● **INSTRUCTIONS FOR THE TASK**: From the listing below, copy only the lines from the line that contains "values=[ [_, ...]" to the line that contains "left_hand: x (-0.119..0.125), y", counting those two lines as part of the copy.
▼
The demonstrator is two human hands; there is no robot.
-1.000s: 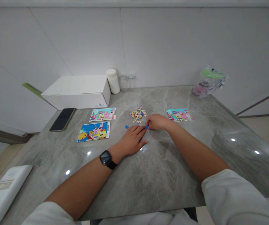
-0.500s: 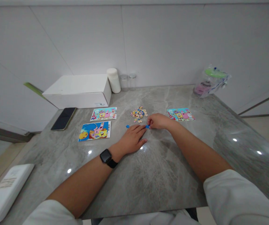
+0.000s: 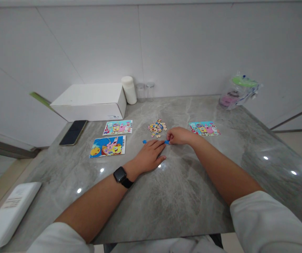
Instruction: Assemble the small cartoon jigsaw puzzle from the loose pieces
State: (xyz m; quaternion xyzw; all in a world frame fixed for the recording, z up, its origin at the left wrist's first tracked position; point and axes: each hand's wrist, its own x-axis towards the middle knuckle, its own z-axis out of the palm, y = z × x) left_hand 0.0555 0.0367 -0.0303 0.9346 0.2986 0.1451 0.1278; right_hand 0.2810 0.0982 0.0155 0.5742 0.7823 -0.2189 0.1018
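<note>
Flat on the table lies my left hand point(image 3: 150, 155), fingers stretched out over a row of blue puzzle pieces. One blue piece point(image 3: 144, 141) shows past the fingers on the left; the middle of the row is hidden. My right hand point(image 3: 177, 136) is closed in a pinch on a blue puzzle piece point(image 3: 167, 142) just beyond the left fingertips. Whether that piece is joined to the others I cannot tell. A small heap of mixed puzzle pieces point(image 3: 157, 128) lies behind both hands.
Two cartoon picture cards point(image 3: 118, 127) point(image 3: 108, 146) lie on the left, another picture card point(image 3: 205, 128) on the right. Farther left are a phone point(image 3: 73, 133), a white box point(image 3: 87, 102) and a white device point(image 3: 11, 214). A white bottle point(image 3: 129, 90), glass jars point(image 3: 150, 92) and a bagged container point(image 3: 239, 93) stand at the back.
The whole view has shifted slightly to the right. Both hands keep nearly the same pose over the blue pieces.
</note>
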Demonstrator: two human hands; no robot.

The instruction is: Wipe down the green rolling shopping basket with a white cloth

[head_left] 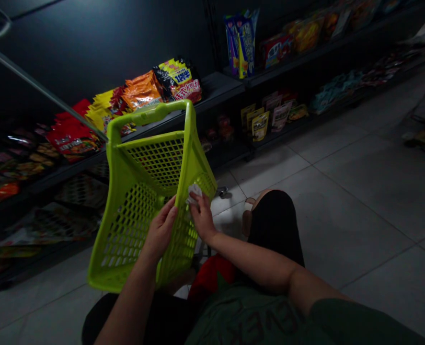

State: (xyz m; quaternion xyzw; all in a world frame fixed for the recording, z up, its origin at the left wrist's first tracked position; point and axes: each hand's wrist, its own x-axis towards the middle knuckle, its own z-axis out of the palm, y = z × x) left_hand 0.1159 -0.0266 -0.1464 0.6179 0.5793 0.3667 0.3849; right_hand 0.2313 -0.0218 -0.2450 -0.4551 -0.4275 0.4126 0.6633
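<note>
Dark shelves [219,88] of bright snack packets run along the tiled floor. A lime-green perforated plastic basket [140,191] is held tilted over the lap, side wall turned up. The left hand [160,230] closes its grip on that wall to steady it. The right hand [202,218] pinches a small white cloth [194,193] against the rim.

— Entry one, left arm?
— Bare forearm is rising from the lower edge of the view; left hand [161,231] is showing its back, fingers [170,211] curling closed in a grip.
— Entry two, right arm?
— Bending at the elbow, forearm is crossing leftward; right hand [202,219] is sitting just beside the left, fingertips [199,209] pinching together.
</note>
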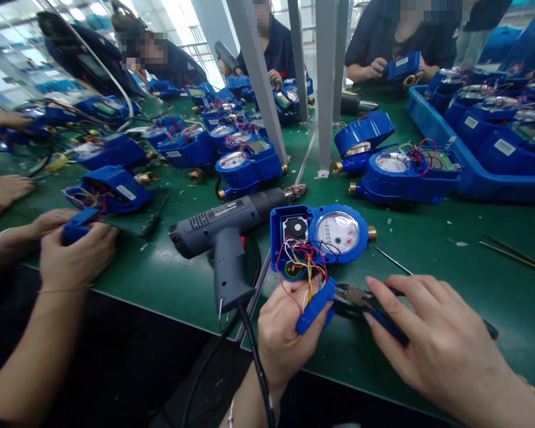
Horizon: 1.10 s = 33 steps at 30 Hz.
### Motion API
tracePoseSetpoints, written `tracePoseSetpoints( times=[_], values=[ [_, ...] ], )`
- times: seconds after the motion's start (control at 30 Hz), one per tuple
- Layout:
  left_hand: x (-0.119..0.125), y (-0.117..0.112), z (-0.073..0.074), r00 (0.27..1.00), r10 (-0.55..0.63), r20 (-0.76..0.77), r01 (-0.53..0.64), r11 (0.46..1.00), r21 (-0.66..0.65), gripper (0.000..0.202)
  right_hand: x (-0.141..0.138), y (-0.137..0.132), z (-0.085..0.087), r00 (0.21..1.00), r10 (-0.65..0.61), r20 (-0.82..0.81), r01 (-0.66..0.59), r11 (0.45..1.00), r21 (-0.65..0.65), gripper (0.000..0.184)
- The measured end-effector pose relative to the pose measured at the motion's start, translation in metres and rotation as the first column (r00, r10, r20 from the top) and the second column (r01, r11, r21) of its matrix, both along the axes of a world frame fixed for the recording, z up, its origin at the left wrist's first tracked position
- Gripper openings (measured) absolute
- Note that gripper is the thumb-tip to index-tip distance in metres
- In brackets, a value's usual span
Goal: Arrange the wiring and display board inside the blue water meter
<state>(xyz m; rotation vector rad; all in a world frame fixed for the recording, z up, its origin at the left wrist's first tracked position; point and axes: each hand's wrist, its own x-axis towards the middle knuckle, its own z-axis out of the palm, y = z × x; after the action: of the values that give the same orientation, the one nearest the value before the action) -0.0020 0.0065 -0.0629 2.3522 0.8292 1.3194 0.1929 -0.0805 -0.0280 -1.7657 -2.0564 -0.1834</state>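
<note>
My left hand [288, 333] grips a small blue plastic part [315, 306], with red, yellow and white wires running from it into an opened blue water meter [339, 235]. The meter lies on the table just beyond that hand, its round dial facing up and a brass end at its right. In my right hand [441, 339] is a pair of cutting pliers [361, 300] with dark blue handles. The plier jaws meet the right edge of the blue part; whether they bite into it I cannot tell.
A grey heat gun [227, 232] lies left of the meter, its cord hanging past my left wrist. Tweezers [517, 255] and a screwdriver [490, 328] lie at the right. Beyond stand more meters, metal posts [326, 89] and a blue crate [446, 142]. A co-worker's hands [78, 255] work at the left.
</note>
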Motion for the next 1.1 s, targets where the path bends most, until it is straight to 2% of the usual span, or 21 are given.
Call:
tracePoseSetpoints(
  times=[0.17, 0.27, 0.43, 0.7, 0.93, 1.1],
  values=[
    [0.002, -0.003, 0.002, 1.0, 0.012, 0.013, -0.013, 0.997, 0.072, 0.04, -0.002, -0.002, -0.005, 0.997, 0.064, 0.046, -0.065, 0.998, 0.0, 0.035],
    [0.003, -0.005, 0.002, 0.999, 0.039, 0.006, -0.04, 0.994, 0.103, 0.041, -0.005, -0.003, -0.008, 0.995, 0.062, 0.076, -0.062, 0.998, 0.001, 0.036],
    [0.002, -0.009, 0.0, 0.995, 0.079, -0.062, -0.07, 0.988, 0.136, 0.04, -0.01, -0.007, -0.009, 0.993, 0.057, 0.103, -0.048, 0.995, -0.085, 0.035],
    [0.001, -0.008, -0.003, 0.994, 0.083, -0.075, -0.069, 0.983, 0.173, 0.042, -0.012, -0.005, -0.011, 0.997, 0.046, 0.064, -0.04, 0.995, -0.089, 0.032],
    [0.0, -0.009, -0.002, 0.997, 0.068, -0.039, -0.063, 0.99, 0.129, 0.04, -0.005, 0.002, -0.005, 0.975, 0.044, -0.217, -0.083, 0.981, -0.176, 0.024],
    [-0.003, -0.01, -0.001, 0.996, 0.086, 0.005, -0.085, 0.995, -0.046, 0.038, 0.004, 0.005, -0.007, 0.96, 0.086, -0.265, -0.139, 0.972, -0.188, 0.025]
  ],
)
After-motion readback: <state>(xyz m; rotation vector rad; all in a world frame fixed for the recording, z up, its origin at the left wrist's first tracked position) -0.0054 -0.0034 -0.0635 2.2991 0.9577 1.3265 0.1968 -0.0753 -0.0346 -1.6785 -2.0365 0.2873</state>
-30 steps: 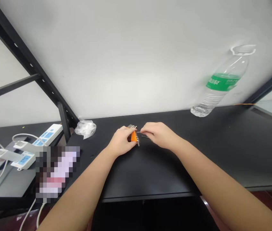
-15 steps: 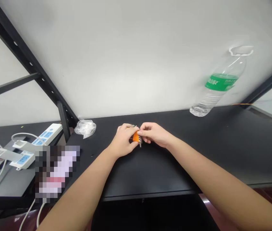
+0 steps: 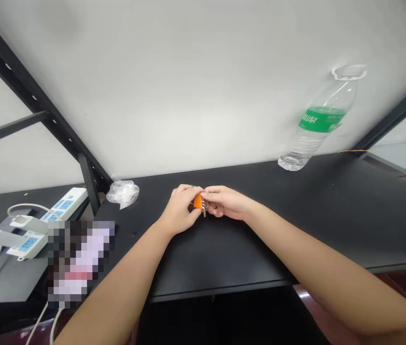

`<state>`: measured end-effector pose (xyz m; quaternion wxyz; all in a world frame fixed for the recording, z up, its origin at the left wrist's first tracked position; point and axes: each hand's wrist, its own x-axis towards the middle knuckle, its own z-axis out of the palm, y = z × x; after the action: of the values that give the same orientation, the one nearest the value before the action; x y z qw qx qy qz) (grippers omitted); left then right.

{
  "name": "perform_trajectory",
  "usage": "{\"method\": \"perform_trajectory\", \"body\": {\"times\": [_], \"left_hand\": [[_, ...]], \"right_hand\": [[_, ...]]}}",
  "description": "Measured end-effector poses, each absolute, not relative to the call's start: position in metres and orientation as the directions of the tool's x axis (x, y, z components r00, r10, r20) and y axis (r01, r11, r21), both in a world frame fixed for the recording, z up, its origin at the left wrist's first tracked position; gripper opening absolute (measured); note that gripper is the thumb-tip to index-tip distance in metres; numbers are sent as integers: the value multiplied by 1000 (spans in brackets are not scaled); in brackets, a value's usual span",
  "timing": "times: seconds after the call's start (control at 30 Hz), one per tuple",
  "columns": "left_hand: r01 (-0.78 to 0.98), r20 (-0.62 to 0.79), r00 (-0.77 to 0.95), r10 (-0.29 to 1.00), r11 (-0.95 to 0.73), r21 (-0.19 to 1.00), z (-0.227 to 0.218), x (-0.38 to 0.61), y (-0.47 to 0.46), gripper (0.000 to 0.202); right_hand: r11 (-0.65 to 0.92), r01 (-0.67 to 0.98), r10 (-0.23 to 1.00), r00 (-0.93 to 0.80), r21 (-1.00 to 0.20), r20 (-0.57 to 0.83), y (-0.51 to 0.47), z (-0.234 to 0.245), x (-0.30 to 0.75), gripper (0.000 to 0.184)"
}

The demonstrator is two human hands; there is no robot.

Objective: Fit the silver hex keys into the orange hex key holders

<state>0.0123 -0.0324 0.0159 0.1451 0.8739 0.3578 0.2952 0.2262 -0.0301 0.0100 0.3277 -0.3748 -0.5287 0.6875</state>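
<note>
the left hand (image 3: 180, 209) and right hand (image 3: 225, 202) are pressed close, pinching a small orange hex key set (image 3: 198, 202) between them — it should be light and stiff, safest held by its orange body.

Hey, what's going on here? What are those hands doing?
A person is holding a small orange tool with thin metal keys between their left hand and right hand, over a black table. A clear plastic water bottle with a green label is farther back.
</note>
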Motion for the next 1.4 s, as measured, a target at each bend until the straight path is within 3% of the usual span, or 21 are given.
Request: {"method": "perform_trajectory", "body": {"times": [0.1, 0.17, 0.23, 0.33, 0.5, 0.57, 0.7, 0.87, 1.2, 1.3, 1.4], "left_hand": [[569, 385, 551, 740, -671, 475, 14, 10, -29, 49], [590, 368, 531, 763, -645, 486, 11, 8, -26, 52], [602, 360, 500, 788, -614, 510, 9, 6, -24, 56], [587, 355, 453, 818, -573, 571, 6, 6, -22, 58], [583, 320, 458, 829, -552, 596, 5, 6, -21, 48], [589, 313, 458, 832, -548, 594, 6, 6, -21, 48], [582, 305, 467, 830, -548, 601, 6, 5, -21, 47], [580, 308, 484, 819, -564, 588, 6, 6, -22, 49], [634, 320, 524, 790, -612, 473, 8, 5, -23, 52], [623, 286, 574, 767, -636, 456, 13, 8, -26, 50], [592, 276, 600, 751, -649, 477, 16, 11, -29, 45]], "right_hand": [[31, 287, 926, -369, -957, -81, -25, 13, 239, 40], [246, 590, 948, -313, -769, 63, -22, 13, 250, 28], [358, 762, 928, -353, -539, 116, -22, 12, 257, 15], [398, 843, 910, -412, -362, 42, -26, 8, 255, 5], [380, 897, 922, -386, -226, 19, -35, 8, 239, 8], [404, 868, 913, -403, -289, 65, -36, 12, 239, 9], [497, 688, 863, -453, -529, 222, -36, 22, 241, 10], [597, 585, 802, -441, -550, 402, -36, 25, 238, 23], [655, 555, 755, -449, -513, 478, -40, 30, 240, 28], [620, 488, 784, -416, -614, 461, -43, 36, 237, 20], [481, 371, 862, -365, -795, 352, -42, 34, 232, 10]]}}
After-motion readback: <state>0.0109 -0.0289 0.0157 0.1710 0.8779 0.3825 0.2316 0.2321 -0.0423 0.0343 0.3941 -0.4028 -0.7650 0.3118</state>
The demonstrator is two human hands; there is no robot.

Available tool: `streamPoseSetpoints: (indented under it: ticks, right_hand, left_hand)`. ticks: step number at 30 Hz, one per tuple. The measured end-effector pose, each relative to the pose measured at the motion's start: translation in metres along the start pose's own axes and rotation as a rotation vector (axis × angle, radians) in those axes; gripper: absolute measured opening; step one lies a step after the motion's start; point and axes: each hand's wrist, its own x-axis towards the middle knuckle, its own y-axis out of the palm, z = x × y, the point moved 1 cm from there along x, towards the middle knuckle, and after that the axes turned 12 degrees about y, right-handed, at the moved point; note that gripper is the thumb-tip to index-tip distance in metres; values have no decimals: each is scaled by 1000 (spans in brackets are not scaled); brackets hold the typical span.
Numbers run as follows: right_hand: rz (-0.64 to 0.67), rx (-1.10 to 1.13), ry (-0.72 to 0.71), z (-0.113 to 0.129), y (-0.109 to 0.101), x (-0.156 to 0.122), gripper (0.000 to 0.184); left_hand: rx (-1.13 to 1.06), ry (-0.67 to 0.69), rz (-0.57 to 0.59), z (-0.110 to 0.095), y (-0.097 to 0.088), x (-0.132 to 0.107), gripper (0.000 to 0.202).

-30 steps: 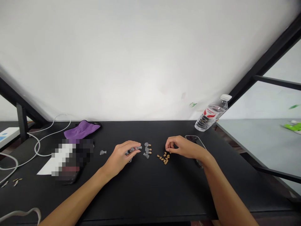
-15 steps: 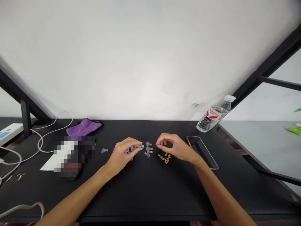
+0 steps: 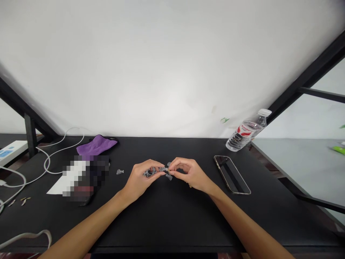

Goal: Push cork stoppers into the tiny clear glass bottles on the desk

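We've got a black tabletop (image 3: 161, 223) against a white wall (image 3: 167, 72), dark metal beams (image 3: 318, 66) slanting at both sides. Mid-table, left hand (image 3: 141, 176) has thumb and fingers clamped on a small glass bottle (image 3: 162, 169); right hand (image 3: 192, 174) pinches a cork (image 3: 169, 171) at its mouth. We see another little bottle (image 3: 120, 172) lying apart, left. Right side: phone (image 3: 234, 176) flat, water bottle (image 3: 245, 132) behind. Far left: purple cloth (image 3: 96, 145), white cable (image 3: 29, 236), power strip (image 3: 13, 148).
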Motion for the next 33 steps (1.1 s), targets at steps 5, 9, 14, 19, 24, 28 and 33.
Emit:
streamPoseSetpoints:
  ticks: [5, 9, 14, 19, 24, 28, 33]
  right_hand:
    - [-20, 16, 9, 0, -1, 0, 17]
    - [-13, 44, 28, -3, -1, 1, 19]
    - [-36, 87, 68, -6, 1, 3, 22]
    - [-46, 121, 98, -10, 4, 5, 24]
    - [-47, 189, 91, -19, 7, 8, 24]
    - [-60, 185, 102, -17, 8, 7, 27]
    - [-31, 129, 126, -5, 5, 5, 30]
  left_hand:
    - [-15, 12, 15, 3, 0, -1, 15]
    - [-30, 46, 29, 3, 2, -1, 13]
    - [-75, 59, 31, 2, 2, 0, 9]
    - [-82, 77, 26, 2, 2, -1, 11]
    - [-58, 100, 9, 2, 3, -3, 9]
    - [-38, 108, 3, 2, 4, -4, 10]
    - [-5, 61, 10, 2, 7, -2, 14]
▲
● **RESULT FOR THIS EXERCISE**:
tracePoseSetpoints, written `tracePoseSetpoints( times=[_], values=[ [_, ...] ], )`
- times: seconds after the motion's start (control at 30 Hz), one per tuple
- Layout:
  left_hand: x (-0.119..0.125), y (-0.117..0.112), z (-0.073..0.074), r00 (0.27..1.00), r10 (-0.55..0.63), r20 (-0.76..0.77), r01 (-0.53..0.64), r11 (0.46..1.00), r21 (-0.66..0.65), gripper (0.000..0.202)

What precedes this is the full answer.